The central bank’s latest monetary policy meeting will be a swan song for hawkish chief economist Andy Haldane, who has warned that the “tiger of inflation” is incoming and urged policymakers to cut the bank’s £895 billion ($1.24 trillion) quantitative easing program by £50 billion.
U.K. consumer price inflation came in at 2.1% in May, exceeding forecasts and surpassing the bank’s 2% target for the first time in almost two years. Core inflation, which excludes volatile food and energy prices, picked up from 1.3% in April to 2% in May.
The bank projects inflation to hit 2.5% by the end of the year, but consensus remains that the spikes in inflation will be transient. Meanwhile, the labor market and other economic indicators are showing signs of recovery, prompting some speculation that the bank could indicate a path out of its extraordinarily loose policy stance.
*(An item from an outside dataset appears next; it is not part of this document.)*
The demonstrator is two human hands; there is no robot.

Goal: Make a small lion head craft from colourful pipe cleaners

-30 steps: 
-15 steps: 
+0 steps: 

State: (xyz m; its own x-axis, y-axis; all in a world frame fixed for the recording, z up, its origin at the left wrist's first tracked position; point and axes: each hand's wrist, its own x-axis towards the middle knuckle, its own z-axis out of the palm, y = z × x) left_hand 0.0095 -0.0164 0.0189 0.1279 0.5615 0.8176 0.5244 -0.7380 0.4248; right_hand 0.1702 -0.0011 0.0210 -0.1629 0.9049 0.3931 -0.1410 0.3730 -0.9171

The main policy rate remains at a historic low of 0.1%.
----The BOE’s May meeting saw the Monetary Policy Committee split on whether to scale back QE, but it did signal the future tapering of asset purchases.
However, it has thus far avoided anything committal on the timing of the first interest rate hike, reiterating that more significant and sustained progress on the economic recovery would need to be evidenced.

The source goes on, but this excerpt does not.